All people smell when they don't bathe often enough. If you bathe regularly and have an odor, something is wrong. The most common cause of body odor is a skin infection. Sweat doesn't smell when it first reaches your skin. The odor comes only after bacteria or fungus on the skin's surface break down the fat in sweat to form chemicals that smell.

Most sweat glands produce sweat that contains no fat, but the sweat glands around the breasts, genitals and armpits produce sweat that contain fat. Most people can prevent body odor by washing these areas frequently to reduce the number of bacteria on the skin's surface and by keeping the skin dry afterward. Use deodorants that contain low levels of bacteria-killing metals, such as aluminum, zinc and zirconium. You can also kill bacteria by using special antibacterial soaps and by applying antibiotic creams.

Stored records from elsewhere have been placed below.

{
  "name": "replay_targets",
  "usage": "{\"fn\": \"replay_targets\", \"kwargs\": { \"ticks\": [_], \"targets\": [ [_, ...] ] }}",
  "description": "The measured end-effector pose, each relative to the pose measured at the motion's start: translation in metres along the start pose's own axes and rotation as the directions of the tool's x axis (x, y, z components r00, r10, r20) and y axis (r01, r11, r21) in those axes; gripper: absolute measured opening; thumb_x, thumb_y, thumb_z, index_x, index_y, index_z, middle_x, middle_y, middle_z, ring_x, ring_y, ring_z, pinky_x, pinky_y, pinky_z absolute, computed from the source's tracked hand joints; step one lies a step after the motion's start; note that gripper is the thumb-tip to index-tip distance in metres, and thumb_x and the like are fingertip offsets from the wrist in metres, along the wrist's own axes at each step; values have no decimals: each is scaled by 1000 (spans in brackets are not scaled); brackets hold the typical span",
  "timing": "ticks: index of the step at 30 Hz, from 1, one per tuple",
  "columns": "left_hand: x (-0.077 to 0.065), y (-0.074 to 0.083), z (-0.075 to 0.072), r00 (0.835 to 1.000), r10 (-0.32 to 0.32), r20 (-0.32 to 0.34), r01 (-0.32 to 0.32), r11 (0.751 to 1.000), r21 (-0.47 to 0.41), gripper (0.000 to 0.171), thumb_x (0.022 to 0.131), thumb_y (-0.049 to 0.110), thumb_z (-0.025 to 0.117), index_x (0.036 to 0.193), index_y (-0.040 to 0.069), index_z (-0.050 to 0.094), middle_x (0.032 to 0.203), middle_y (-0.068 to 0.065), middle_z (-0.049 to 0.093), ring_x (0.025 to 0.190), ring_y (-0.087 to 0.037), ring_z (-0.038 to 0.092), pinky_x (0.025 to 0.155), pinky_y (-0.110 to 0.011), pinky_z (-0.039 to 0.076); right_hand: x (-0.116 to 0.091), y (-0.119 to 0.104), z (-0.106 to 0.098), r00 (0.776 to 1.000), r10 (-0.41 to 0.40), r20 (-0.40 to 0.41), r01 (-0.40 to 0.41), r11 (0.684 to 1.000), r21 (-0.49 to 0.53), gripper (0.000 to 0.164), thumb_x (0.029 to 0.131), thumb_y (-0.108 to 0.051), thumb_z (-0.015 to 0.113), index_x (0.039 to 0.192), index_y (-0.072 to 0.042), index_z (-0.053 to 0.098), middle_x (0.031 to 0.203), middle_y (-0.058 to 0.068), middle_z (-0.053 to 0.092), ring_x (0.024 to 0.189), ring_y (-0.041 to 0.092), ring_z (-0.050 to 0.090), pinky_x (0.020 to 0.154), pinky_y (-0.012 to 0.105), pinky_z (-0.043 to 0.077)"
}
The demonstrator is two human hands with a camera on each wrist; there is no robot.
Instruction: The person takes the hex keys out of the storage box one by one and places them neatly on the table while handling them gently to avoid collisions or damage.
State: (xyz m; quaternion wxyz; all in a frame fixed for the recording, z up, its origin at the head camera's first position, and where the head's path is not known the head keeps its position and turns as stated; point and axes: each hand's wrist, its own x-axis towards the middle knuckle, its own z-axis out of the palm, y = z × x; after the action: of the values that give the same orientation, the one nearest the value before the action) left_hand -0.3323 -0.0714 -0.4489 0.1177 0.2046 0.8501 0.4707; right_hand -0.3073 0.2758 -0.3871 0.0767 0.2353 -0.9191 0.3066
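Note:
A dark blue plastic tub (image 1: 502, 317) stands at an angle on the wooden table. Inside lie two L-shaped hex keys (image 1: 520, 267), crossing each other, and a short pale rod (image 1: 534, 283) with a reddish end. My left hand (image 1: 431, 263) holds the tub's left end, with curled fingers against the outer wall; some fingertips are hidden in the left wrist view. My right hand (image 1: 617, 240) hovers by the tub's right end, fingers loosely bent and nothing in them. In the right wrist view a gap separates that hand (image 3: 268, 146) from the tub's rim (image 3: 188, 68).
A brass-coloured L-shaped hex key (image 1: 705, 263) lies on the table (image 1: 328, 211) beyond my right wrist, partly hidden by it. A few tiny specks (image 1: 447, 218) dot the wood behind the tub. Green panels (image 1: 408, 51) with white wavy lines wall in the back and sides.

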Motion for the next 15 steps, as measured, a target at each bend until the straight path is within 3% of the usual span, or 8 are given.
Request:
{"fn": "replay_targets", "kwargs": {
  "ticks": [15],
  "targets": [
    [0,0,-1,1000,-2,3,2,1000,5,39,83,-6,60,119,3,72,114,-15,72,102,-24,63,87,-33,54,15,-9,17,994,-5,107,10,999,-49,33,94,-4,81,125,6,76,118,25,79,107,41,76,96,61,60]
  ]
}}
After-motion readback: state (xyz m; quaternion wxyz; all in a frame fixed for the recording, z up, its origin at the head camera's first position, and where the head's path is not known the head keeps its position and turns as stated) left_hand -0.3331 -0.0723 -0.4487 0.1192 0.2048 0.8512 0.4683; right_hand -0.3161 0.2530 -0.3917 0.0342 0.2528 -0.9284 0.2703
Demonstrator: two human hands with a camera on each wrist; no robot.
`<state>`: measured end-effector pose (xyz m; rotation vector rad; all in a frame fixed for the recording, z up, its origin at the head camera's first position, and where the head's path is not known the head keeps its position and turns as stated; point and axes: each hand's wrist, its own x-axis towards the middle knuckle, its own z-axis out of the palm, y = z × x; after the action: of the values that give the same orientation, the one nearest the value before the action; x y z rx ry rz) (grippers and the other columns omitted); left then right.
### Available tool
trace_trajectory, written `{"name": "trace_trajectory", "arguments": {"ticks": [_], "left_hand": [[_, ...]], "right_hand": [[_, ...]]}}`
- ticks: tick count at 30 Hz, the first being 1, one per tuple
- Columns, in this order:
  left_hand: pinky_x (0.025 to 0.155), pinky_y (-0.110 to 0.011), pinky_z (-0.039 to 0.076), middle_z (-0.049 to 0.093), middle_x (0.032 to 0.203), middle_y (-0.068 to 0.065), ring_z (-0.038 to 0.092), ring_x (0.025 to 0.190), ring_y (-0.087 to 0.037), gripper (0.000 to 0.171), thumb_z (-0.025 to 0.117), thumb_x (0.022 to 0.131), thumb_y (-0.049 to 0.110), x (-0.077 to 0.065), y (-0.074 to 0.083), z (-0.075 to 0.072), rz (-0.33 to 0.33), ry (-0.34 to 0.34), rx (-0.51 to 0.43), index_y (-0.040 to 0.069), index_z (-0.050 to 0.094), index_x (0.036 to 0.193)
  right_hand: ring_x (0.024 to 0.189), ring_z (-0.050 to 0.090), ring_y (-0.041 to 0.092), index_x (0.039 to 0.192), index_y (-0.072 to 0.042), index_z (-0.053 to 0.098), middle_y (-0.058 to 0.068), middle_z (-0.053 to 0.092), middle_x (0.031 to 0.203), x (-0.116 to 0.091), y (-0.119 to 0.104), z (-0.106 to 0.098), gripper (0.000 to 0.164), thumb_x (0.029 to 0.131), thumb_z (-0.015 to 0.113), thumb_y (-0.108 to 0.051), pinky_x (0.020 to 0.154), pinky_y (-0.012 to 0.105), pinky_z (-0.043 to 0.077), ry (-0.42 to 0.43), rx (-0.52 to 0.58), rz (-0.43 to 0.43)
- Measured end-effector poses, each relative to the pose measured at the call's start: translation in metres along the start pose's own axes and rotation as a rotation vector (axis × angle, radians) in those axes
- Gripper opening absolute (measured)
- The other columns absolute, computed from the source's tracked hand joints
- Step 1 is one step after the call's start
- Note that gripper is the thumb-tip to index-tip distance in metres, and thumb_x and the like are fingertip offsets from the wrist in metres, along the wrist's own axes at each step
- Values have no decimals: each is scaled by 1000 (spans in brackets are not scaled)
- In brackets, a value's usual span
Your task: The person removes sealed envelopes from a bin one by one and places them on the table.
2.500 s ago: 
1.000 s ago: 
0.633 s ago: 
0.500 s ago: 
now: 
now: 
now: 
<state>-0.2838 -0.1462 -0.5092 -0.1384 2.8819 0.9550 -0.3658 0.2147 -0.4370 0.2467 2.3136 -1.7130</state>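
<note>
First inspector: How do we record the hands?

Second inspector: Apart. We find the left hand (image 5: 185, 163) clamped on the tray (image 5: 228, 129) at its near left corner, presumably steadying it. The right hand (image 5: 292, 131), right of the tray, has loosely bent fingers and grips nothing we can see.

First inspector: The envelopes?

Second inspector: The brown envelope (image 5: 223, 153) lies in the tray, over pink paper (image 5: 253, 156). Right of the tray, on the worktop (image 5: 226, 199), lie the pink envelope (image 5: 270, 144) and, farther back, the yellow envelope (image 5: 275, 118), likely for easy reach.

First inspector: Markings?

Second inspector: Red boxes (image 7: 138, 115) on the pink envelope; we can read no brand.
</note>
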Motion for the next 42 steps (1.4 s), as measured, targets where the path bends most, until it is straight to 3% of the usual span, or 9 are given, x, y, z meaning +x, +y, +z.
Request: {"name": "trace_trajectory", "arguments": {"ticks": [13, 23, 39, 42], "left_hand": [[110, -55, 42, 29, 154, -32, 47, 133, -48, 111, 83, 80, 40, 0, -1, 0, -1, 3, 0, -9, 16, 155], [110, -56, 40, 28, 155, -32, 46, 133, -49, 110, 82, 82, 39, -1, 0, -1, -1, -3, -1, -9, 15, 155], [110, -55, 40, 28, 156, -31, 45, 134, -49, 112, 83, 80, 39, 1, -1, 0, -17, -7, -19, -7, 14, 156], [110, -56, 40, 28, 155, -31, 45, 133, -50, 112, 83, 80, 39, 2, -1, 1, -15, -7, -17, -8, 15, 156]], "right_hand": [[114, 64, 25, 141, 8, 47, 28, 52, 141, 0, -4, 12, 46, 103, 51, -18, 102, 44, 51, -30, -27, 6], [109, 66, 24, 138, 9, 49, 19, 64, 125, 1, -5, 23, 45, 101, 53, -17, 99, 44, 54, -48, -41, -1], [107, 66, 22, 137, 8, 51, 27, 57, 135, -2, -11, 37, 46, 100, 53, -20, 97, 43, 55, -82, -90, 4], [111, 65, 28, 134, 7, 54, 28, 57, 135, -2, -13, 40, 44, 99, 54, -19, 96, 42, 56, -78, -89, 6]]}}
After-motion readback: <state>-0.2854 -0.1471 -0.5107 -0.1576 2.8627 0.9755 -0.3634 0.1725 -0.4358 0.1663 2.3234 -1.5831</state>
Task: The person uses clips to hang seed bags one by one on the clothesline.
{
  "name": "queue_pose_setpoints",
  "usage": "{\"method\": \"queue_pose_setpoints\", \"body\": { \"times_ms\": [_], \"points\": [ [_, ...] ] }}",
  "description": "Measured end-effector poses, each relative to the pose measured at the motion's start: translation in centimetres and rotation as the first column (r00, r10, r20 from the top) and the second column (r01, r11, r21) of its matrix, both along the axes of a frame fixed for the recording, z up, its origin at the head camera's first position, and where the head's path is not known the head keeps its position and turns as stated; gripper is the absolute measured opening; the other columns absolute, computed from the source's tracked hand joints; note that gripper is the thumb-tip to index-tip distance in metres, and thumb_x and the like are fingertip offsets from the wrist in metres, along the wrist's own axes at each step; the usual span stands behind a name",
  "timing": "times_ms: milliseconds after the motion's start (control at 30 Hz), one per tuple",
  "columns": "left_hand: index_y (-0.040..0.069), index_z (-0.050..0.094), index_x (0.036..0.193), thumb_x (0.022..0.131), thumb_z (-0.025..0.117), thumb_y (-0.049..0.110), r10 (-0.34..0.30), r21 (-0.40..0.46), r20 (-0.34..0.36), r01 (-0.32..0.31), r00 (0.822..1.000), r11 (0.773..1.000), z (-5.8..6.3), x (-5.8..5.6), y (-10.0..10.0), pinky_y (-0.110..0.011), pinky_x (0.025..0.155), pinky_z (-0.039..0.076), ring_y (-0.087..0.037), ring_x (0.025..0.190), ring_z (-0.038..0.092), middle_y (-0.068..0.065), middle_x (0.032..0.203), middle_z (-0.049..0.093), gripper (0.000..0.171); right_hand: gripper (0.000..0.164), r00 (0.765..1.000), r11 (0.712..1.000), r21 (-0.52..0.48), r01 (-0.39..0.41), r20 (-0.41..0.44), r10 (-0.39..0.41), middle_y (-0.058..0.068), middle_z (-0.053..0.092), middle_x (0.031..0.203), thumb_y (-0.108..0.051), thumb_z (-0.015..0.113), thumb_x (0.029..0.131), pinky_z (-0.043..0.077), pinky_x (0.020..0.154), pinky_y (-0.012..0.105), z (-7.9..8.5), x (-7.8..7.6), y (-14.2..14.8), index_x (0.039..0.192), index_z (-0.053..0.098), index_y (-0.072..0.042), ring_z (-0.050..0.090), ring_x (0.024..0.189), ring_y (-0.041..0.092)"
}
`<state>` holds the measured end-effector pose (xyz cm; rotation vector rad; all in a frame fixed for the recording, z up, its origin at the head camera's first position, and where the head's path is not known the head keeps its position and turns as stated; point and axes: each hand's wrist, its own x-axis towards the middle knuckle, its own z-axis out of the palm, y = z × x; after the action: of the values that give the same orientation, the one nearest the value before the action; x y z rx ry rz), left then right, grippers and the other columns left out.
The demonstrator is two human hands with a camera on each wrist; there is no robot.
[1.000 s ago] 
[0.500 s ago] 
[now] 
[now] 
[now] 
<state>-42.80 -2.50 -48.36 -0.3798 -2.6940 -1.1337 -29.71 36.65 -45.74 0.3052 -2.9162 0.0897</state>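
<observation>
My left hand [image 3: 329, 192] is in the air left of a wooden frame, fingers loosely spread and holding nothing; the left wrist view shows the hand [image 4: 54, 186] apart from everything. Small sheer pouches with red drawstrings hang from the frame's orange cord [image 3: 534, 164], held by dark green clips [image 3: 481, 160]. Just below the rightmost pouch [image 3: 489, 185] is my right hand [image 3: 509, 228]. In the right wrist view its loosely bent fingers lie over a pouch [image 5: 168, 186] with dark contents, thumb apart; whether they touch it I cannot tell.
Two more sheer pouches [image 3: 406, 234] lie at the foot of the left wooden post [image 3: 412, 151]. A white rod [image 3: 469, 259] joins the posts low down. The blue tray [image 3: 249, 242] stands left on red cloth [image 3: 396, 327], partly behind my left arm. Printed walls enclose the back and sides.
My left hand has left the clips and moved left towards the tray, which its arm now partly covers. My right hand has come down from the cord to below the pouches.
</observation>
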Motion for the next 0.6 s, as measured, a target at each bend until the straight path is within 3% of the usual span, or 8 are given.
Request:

What if you bathe regularly and still smell? An ammonia odor is caused by infection with helicobacter, the bacteria that causes stomach ulcers, or by eating too much protein. Ask your doctor to draw a blood test for helicobacter. If it is positive, you can be cured with antibiotics. If it is negative, you may need to eat less meat, fish, chicken and dairy products. When you take in more protein than your body can use immediately, your body strips ammonia from protein to make you smell like ammonia. A fish odor is caused by taking choline, a pill sold at health food stores; by a hereditary condition called trimethylaminuria that requires avoiding fish and other dietary sources of choline; or a vaginal infection caused by a bacteria called Gardnerella.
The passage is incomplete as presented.